Maj. Dean Eckmann is often a soft-spoken North Dakota native whose lifelong adore for military aviation transformed him, in one profound second on September 11, 2001, into what he acknowledges to be "an eyewitness to history, to the day that changed all of America, forever."
The head of every single branch of the U.S. armed forces gave written approval to sink U.S. ships, shoot down hijacked American planes, and gun down and bomb civilians on the streets of Washington, D.C., and Miami.
But, put simply, beginning a war with communist Cuba was the motivation for the Pentagon's Northwoods plan.
On the morning of 9/11, Eckmann, 36, was with his Fargo-based 119th Fighter Pilot Wing at Virginia's Langley Air Force Base for a routine week-long 'alert dispatch' to guard seven American internet sites tagged, in "post-Cold War and pre-9/11 naivete," he says, as possible targets.
At the unmistakable blare of a Klaxon horn, he abandoned his scheduled training mission and was ordered to his fully armed fighter jet, and became the initial pilot scrambled to fly over -- just 700 feet over -- the flame-engulfed Pentagon just about four minutes after terrorists attacked.
Operation Northwoods
Among other things, Operation Northwoods proposed:
His perspective of the horrors of that tragic day, viewed from the cockpit of his F-16 fighter, has been captured for future generations and history books within the Air Force-commissioned painting, "First Pass: Defenders Over Washington" by artist Rick Herter.

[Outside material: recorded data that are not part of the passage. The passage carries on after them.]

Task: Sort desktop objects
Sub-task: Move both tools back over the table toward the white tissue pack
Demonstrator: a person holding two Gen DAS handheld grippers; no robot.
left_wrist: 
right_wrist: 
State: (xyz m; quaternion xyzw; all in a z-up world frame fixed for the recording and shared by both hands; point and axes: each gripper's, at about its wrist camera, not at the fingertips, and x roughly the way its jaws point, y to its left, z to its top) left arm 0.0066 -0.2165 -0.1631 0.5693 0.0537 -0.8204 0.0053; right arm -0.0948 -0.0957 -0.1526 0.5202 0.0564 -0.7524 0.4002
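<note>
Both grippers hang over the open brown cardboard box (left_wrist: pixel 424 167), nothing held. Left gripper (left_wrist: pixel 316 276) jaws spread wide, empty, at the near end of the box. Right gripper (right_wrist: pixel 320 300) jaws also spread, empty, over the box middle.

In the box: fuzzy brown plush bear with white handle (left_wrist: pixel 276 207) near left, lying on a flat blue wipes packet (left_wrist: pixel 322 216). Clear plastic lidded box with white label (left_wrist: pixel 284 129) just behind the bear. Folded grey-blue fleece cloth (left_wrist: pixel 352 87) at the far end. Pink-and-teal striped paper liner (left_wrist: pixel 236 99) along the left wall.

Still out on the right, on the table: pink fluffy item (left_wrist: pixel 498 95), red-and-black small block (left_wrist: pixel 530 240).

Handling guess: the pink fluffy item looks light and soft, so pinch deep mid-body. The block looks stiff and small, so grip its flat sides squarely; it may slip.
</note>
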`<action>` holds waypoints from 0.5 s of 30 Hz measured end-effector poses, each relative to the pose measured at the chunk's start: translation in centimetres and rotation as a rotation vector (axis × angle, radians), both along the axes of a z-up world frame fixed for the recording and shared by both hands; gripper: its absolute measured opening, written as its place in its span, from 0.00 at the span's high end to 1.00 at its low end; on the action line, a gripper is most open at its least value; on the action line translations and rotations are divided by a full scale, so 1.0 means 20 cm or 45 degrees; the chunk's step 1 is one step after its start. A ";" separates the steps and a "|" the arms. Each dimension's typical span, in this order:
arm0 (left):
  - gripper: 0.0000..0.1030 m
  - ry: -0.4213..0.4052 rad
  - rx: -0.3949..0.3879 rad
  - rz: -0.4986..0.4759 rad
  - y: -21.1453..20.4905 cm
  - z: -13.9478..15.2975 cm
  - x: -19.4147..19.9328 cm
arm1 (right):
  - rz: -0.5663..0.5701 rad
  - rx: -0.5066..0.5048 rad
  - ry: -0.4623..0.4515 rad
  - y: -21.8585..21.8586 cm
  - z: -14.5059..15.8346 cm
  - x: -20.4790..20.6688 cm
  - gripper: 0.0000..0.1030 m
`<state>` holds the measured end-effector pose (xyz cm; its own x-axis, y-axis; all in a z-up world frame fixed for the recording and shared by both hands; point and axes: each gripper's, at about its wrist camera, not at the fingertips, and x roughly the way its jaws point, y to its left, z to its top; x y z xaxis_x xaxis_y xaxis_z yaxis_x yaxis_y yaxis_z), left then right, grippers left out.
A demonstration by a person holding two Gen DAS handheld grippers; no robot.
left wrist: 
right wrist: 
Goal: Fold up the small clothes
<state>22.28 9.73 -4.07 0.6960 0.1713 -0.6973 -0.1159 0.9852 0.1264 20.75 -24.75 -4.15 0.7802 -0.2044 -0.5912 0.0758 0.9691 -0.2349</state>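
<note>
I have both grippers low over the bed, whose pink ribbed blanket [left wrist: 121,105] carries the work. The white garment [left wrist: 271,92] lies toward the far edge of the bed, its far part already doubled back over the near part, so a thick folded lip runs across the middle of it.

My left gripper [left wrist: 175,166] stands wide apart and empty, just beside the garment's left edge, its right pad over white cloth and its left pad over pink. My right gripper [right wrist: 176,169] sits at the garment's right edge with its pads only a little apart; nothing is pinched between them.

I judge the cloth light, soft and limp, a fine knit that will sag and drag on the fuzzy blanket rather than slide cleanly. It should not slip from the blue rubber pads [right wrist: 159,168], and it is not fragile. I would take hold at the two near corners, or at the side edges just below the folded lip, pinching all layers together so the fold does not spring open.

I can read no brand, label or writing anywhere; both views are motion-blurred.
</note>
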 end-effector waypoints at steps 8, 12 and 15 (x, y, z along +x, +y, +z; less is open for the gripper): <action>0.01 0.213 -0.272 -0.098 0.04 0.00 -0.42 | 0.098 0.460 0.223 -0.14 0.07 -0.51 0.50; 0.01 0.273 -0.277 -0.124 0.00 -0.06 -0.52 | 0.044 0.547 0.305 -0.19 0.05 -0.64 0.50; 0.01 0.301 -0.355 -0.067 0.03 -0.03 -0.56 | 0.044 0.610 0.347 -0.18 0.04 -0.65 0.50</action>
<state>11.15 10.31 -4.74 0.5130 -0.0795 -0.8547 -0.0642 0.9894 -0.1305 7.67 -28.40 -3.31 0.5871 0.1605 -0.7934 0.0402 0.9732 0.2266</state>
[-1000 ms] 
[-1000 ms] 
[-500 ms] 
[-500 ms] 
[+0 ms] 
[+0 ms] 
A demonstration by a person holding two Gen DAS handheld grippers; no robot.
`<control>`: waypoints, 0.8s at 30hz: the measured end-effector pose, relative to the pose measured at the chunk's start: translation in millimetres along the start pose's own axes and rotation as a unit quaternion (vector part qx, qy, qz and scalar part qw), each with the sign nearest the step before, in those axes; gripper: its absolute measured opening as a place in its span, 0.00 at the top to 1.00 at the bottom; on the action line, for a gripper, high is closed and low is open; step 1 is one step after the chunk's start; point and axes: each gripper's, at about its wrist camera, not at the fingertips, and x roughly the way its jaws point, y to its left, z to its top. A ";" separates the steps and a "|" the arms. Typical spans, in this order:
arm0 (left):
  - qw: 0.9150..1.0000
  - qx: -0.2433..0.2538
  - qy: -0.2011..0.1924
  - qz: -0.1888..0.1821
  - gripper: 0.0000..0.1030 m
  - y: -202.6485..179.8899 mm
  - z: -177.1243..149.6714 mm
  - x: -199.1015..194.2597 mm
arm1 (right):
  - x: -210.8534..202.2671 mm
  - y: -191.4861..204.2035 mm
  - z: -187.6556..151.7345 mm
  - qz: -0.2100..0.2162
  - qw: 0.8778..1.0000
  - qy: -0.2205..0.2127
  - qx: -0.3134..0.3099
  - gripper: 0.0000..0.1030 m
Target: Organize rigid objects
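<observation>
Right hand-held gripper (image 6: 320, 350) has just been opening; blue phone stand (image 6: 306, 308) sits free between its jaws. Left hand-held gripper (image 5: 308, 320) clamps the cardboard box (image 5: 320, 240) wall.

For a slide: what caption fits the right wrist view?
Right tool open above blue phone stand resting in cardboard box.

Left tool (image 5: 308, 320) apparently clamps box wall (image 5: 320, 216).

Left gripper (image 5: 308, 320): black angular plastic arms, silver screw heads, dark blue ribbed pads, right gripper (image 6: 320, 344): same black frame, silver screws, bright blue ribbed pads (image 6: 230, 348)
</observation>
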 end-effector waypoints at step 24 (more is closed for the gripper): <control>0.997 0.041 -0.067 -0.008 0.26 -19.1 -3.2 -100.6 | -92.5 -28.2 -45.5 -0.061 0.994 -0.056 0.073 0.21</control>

Herter, 44, has also completed for the Air Force a painting entitled, "Ground Zero, Eagles on Station," a re-creation of the scene of the terrorist attacks on New York's Globe Trade Center Twin Towers.
- Faking the crash of an American passenger plane. The disaster was to be accomplished by faking a commercial flight from the U.S. to Jamaica, and having the plane boarded at a public airport by CIA agents disguised as college students going on vacation. An empty remote-controlled plane would follow the commercial flight as it left Florida. The commercial flight's pilots would radio for help, mention that they had been attacked by a Cuban fighter, then land in secret at Eglin AFB. The empty remote-controlled plane would then be blown out of the sky and the public would be told all the poor college students aboard have been killed. )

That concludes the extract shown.